Le 1er mars, lors d'une conférence du "think tank" TDIE les élus et professionnels réunis ont accueilli favorablement cette dynamique visant à élever l'enjeu de développement portuaire, "souvent confiné dans sa dimension technique", à un niveau de débat plus politique. "Tout n'est pas perdu face au centre de gravité des ports d'Europe du Nord – l'axe Anvers-Amsterdam-Rotterdam-Hambourg – qui polarisent certes la majorité des trafics, acteurs et investissements mais face auxquels en étant soudés - Douanes, État, acteurs portuaires et élus compris - nous conservons un potentiel de développement", a motivé Herbert de Saint-Simon, ancien directeur général de Bolloré Logistics et président d'une organisation professionnelle du secteur (TLF Overseas).

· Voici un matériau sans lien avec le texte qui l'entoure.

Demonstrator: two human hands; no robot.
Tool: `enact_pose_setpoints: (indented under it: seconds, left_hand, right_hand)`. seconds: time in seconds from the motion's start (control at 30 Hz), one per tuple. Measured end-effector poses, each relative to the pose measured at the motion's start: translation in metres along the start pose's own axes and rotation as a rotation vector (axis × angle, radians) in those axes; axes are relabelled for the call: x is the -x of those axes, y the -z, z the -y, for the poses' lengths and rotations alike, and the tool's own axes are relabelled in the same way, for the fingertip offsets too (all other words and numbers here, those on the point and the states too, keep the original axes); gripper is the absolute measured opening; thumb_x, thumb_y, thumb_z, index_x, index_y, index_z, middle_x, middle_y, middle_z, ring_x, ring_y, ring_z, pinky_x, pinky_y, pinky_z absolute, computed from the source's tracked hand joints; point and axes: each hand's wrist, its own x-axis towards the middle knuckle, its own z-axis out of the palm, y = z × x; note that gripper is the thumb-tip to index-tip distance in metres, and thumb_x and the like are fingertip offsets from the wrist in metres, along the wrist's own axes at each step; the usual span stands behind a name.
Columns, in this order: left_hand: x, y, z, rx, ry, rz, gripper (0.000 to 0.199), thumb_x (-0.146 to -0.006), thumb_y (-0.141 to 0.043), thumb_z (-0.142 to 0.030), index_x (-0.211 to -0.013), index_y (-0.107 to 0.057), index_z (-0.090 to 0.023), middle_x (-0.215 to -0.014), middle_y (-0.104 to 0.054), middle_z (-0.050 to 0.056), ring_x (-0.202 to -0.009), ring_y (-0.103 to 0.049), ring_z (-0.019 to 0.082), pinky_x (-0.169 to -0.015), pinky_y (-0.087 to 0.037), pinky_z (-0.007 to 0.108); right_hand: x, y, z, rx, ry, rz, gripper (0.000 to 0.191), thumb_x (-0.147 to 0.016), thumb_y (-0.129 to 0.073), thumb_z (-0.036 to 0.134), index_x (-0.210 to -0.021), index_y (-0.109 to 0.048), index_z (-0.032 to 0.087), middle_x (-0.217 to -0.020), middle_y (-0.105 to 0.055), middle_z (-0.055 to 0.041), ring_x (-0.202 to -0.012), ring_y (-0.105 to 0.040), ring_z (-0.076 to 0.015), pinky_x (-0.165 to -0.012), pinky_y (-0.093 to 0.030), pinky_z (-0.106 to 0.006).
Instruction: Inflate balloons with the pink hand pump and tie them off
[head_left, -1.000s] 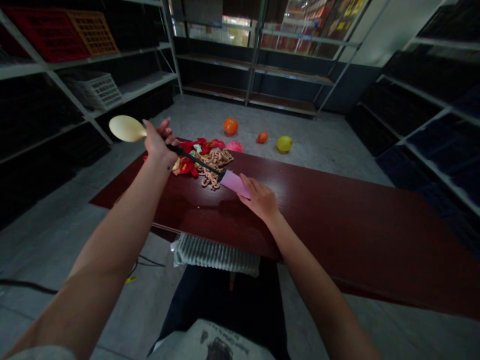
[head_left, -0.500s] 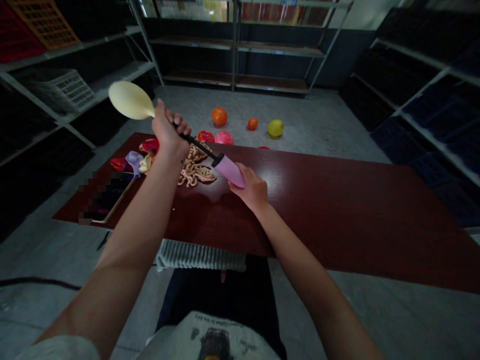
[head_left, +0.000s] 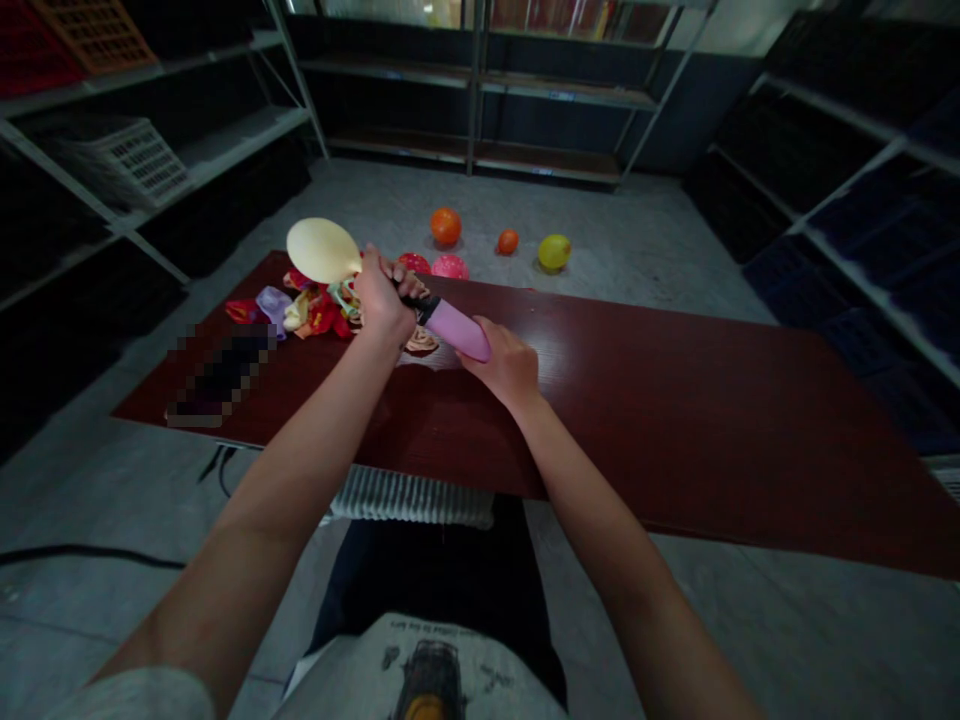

Echec souvent mis en avant : l'enlisement du dossier du terminal multimodal du Havre, plombé par un manque de coordination et des problèmes économiques. "Au-delà des soucis de gouvernance portuaire, laquelle peut toujours être améliorée mais ne fait pas le trafic, ce qui est actuellement le plus préoccupant touche au modèle économique. La capacité d'autofinancement des ports s'affaiblit. Ils subissent de plein fouet la hausse de la fiscalité, la fermeture de raffineries, les difficultés économiques de leurs clients", a alerté Hervé Martel, à la tête de l'Union des ports de France et du directoire du grand port maritime du Havre. Un signe optimiste, néanmoins : si la force des ports d'Europe du Nord tient dans leur hinterland, un port français, celui de Dunkerque, est réputé pour bien s'en tirer en la matière. Du côté des parlementaires, ce sont les sénateurs de la Somme Jérôme Bignon (LR) et du Nord René Vandierendonck (PS) qui se pencheront sur ce bon élève nordiste, en vue d'améliorer encore sa zone d'influence et notamment les liaisons fluviales et ferroviaires entre le port et l'arrière-pays.

Enfin, la sénatrice du Rhône Elisabeth Lamure (LR) et le député des Bouches-du-Rhône François-Michel Lambert (PS) se concentreront sur le renforcement des connexions fluviales et ferroviaires du port de Marseille-Fos. La création d'une quatrième mission parlementaire ciblée sur la façade atlantique, où est situé le port de Nantes-Saint-Nazaire, a été évoquée, sans être à ce jour confirmée.